===== RECORDS TO USE
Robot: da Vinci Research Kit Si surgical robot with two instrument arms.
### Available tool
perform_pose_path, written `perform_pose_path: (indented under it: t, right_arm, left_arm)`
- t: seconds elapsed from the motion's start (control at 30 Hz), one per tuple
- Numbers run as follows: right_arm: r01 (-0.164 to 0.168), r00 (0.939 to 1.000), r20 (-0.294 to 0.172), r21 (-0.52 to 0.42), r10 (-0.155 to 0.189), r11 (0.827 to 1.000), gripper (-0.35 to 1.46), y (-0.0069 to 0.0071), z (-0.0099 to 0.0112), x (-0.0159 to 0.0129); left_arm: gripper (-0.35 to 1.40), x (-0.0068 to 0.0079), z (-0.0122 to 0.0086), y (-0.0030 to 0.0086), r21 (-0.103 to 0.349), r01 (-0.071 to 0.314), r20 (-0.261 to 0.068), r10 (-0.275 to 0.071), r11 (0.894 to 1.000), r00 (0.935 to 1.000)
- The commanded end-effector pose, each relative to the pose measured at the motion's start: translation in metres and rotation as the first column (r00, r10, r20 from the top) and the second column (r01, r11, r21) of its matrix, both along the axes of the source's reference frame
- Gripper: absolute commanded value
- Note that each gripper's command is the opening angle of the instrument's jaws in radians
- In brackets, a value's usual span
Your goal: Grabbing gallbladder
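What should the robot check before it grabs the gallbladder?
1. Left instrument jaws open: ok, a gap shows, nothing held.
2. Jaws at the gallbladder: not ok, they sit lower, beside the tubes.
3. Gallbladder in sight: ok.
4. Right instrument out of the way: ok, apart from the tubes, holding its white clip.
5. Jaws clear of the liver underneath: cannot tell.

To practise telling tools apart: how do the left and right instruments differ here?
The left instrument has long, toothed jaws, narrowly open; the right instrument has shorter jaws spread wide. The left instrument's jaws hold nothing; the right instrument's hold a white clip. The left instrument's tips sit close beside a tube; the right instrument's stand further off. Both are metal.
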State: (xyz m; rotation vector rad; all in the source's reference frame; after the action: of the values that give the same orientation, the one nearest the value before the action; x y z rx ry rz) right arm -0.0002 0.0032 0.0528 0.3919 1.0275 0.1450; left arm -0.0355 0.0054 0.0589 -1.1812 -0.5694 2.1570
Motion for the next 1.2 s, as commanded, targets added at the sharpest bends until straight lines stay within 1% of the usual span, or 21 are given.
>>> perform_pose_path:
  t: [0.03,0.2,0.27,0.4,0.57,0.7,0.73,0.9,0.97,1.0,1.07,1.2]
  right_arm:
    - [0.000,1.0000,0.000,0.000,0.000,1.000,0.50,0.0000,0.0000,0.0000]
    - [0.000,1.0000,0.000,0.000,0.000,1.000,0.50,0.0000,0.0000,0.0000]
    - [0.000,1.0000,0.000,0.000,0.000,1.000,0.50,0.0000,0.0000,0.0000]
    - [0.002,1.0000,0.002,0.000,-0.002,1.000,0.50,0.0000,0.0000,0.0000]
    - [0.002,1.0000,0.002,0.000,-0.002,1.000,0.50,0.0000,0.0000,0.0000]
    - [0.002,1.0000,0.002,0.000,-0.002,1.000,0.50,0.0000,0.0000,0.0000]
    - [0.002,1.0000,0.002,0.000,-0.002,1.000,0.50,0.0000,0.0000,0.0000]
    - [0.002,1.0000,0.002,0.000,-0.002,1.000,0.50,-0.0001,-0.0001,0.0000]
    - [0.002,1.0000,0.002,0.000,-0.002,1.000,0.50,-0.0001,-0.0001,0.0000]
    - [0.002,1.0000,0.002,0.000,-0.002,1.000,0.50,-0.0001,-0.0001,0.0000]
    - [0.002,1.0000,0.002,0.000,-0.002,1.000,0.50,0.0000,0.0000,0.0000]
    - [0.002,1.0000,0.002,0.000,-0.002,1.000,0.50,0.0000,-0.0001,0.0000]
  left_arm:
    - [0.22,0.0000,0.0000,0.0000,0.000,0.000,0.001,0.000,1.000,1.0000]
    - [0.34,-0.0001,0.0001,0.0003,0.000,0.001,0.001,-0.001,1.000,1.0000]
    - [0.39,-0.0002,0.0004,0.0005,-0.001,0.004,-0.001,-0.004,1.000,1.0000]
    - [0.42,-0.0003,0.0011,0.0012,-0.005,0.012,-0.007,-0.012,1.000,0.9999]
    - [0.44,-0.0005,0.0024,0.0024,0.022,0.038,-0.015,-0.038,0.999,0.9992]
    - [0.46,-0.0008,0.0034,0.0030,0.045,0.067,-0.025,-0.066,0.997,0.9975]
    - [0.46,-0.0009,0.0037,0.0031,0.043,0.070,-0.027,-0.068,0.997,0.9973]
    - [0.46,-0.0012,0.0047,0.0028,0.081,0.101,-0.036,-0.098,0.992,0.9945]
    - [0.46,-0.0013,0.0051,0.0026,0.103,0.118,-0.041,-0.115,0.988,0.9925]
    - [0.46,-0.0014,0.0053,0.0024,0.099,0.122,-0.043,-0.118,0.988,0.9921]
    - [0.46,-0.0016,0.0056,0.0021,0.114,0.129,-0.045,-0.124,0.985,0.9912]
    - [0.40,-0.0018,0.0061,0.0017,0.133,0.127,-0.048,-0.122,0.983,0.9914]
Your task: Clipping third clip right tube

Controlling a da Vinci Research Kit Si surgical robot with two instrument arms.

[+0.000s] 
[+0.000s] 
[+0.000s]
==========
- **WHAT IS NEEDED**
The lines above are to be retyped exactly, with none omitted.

- **SOLUTION**
Robot: da Vinci Research Kit Si surgical robot with two instrument arms.
### Available tool
perform_pose_path, written `perform_pose_path: (indented under it: t, right_arm, left_arm)`
- t: seconds elapsed from the motion's start (control at 30 Hz), one per tuple
- Numbers run as follows: right_arm: r01 (-0.164 to 0.168), r00 (0.939 to 1.000), r20 (-0.294 to 0.172), r21 (-0.52 to 0.42), r10 (-0.155 to 0.189), r11 (0.827 to 1.000), gripper (-0.35 to 1.46), y (-0.0069 to 0.0071), z (-0.0099 to 0.0112), x (-0.0159 to 0.0129); left_arm: gripper (-0.35 to 1.40), x (-0.0068 to 0.0079), z (-0.0122 to 0.0086), y (-0.0030 to 0.0086), r21 (-0.103 to 0.349), r01 (-0.071 to 0.314), r20 (-0.261 to 0.068), r10 (-0.275 to 0.071), r11 (0.894 to 1.000), r00 (0.935 to 1.000)
- The commanded end-effector pose, each relative to the pose measured at the motion's start: translation in metres and rotation as the first column (r00, r10, r20 from the top) and the second column (r01, r11, r21) of its matrix, both along the axes of the source's reference frame
- Gripper: absolute commanded value
- Note that each gripper's command is the opening angle of the instrument's jaws in radians
- In brackets, a value's usual span
Your goal: Grabbing gallbladder
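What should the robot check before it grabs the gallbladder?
1. Left instrument jaws open: ok, a gap shows, nothing held.
2. Jaws at the gallbladder: not ok, they sit lower, beside the tubes.
3. Gallbladder in sight: ok.
4. Right instrument out of the way: ok, apart from the tubes, holding its white clip.
5. Jaws clear of the liver underneath: cannot tell.

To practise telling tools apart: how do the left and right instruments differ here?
The left instrument has long, toothed jaws, narrowly open; the right instrument has shorter jaws spread wide. The left instrument's jaws hold nothing; the right instrument's hold a white clip. The left instrument's tips sit close beside a tube; the right instrument's stand further off. Both are metal.
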State: (xyz m; rotation vector rad; all in the source's reference frame; after the action: of the values that give the same orientation, the one nearest the value before the action; x y z rx ry rz) right arm -0.0002 0.0032 0.0528 0.3919 1.0275 0.1450; left arm -0.0355 0.0054 0.0589 -1.1812 -0.5694 2.1570
Motion for the next 1.2 s, as commanded, targets added at the sharpest bends until straight lines stay within 1% of the usual span, or 21 are given.
>>> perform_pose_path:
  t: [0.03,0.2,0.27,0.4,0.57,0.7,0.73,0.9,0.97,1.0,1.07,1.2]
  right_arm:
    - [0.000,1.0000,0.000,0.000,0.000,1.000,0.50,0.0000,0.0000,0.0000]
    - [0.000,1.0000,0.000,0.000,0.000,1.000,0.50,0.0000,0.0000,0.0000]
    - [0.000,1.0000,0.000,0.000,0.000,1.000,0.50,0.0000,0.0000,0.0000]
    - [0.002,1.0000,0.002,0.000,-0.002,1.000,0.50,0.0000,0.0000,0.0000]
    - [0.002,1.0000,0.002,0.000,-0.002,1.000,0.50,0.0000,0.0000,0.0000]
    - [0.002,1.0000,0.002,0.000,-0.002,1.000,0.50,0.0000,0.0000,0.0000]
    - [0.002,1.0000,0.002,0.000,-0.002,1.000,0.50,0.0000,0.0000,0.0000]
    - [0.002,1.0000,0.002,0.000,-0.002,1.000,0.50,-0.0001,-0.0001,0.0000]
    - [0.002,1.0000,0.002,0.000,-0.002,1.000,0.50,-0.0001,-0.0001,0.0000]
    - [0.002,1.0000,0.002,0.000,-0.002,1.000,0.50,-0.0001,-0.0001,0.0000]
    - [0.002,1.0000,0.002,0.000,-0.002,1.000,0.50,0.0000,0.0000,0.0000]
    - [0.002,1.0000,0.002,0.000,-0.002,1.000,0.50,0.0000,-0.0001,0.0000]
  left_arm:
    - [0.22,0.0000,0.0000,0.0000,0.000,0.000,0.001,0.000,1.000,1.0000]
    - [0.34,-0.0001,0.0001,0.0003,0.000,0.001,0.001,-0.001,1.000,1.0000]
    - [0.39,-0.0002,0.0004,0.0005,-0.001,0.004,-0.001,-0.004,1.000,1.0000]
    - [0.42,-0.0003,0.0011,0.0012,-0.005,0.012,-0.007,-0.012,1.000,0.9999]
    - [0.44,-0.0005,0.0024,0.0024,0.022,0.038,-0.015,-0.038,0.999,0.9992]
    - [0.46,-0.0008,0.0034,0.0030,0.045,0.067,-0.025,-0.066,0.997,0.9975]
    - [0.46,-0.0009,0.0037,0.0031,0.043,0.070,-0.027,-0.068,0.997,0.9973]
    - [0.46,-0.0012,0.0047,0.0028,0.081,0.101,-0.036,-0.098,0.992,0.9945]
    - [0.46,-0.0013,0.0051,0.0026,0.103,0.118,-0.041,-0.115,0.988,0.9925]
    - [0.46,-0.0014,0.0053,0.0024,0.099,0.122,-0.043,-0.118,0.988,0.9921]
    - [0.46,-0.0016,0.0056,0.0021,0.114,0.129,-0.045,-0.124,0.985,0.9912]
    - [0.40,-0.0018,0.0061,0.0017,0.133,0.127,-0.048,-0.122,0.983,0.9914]
Your task: Clipping third clip right tube

Controlling a da Vinci Research Kit Si surgical robot with two instrument arms.

[+0.000s] 
[+0.000s] 
[+0.000s]

This output is now finished.